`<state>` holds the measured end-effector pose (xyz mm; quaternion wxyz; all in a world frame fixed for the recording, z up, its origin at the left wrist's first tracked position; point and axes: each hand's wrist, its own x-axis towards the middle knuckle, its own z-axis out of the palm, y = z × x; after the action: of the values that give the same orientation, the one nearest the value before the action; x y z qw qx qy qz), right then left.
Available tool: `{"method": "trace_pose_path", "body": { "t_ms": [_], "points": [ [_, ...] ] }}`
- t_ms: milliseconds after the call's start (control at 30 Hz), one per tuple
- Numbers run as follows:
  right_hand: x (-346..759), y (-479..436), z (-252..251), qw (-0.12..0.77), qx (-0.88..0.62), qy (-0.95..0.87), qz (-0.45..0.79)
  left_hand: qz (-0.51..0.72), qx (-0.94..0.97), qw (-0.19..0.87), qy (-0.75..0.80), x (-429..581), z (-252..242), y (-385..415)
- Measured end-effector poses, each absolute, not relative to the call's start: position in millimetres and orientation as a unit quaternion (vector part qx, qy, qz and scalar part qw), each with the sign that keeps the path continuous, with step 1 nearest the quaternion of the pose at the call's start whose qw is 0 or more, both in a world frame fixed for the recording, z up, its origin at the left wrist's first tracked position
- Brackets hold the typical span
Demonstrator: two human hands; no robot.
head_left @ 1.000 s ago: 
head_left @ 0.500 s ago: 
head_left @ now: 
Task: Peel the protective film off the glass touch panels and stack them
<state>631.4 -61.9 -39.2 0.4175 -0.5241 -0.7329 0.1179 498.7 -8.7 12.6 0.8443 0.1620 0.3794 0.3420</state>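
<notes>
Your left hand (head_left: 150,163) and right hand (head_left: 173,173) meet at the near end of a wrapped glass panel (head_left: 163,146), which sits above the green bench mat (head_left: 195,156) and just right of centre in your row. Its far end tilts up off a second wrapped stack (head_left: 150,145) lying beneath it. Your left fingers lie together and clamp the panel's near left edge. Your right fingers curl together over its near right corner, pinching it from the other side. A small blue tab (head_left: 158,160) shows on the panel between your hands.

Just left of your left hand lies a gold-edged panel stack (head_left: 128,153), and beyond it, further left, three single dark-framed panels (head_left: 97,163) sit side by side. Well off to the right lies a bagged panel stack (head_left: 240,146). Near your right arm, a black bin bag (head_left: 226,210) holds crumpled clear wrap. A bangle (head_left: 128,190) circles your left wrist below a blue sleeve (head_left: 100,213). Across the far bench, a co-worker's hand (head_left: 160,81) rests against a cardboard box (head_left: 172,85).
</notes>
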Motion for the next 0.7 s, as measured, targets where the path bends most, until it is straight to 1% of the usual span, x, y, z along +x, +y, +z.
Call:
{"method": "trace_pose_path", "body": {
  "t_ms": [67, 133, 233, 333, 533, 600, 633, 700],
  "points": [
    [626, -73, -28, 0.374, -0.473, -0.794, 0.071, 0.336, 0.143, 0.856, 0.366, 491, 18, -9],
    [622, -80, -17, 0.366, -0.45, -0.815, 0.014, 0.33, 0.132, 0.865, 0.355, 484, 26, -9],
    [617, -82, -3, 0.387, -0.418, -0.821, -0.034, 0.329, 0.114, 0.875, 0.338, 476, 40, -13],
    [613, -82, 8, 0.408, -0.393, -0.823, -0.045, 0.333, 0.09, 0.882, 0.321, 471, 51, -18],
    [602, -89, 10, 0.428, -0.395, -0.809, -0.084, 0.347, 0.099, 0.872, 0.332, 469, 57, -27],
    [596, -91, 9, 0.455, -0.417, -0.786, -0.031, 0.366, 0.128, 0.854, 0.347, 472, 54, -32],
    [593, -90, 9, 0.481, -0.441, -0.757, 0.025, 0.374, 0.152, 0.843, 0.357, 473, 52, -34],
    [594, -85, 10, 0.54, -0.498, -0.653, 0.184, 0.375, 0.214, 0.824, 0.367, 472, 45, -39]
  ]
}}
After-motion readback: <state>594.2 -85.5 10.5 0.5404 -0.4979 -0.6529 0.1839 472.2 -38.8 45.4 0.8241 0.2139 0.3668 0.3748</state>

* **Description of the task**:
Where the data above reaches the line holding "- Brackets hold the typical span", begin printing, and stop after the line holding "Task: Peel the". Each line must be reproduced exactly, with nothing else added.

* **Problem solution**:
- Brackets hold the typical span
Demonstrator: two human hands; no robot.
head_left @ 1.000 s ago: 
head_left @ 0.500 s ago: 
head_left @ now: 
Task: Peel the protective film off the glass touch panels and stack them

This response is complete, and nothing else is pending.